Price of houses and apartments could drop by up to 30 per cent over the next 12 months with the greatest price falls occurring in Sydney and Melbourne
The two cities will bear the brunt of the economic downturn as they have the most overvalued housing markets in the country.
Commonwealth Bank analysts believe housing markets in Sydney and Melbourne will be hardest hit due to their reliance on migration and population growth and the service-based nature of their economies.
Average Home Price (to March 2020)
In the year to March 2020 house prices had increased by 9 per cent on a year ago and prices of apartments had increased by 8.3 per cent, the strongest annual growth rate in over four years.
Over the March quarter, every capital city recorded a rise in housing values.
Sydney had the highest growth over the quarter with values up 3.9 per cent, followed by Melbourne at 2.9 per cent and Canberra at 1.7 per cent.
Nationally, the lowest capital city quarterly gain was in Darwin and Adelaide, each increasing 0.6 per cent, and a similar story occurred across the regional areas of each state, with values higher over the month and quarter.

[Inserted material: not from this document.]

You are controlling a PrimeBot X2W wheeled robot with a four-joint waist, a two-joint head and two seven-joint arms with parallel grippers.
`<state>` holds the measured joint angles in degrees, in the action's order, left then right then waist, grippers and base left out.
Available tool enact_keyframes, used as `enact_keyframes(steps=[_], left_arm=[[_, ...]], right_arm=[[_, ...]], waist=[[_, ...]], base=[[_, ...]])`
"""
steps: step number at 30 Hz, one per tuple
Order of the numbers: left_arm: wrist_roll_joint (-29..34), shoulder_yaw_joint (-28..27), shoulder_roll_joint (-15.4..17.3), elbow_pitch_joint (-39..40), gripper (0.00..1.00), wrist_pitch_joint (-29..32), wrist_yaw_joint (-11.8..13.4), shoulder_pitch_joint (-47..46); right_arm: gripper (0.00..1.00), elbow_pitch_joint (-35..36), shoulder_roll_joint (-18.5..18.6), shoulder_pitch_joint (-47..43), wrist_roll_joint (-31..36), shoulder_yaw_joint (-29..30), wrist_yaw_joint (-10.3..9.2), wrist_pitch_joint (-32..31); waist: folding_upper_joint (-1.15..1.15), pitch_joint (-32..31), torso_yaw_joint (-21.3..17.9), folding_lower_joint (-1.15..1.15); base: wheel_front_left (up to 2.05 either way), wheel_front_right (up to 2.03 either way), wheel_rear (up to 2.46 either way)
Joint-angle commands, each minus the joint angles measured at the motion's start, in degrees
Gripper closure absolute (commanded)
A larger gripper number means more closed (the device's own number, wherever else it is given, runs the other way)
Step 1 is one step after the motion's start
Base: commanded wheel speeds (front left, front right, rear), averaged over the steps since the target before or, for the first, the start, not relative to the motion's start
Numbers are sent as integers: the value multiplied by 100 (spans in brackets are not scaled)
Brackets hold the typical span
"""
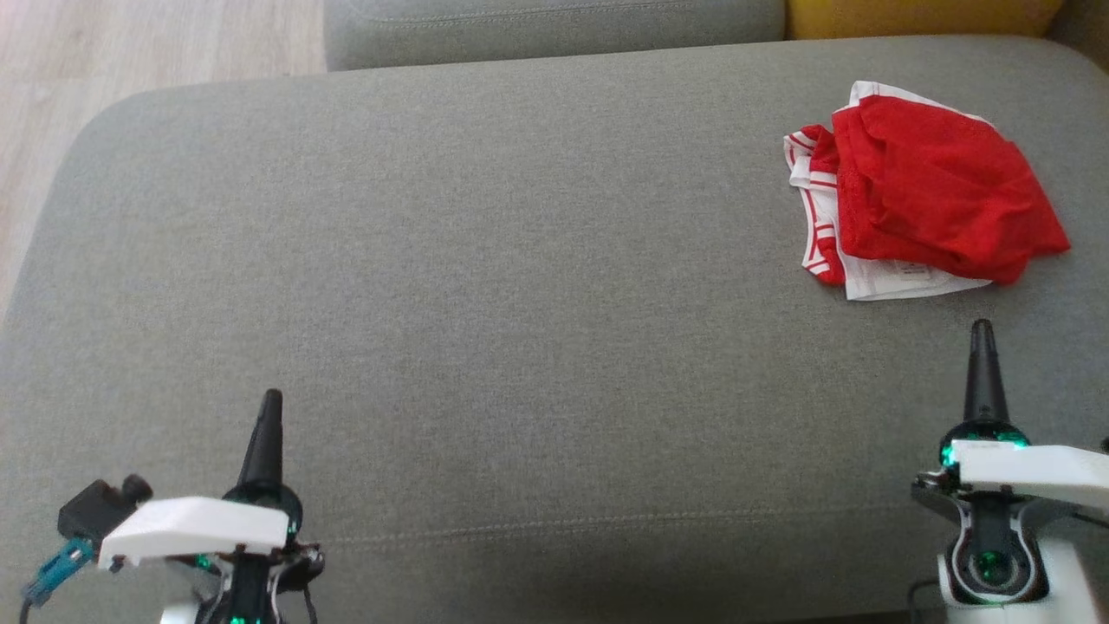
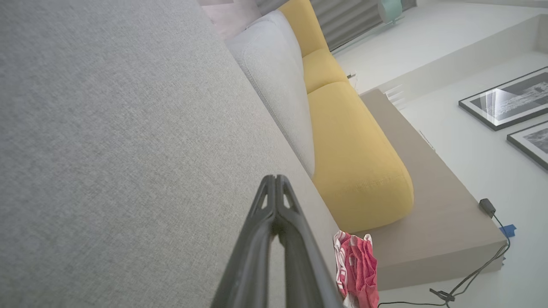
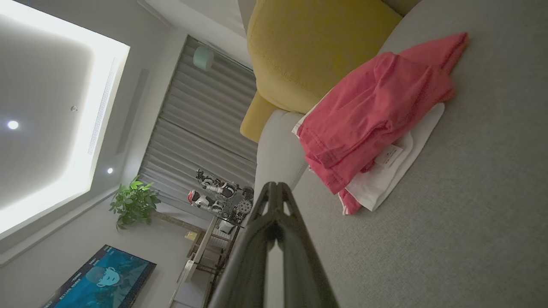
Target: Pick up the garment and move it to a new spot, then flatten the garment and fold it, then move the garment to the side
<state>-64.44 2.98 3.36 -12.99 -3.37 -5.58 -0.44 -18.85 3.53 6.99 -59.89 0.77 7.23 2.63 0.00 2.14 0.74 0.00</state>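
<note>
Left pincer [image 1: 271, 406]: fingers together, empty, resting low over the near edge of the grey cushion [image 1: 520, 286]. Right pincer [image 1: 982, 338]: fingers together, empty, set equally low, probably to leave the work area unobstructed. The garment [image 1: 931, 199], red with white trim, lies loosely bunched directly ahead of the right pincer, apart from it, favouring a right-arm reach. Beyond it: a yellow cushion [image 1: 918, 16]
</note>
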Motion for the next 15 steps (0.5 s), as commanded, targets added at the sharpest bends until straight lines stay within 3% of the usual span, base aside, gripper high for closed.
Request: enact_keyframes(steps=[1,15], left_arm=[[-134,-172,105,167,100,40,-43,-337],[-1026,-340,112,85,100,275,-90,-405]], right_arm=[[100,240,79,81,-168,-49,18,-32],[100,319,73,25,-1173,92,21,-264]], waist=[[0,-4,-2,0],[0,-64,-24,0]], base=[[0,0,0],[0,0,0]])
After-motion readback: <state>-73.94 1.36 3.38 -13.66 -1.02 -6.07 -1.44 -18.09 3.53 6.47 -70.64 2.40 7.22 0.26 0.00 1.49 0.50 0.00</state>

But since the lockdown, the property market has gone into reverse with over 60 per cent of Australian real estate agents reporting a 50 per cent drop in buyer and seller enquiries.
Renting Costs Set To Fall
In coming months industry observers predict a significant rise in rental vacancies and a fall in rents.
There has already been a 5 per cent fall in rents in Sydney and a 2 per cent fall in Melbourne, according to SQM Research’s weekly data
With new dwellings being built to keep up with population growth each year, the drop in net migration will contribute to an expected surplus of 100,000 properties for rent. This surplus will drive down the cost of rents.
Continuing low interest rates and a range of government stimulus are expected to boost the Aussie economy back into growth in 2021 and beyond.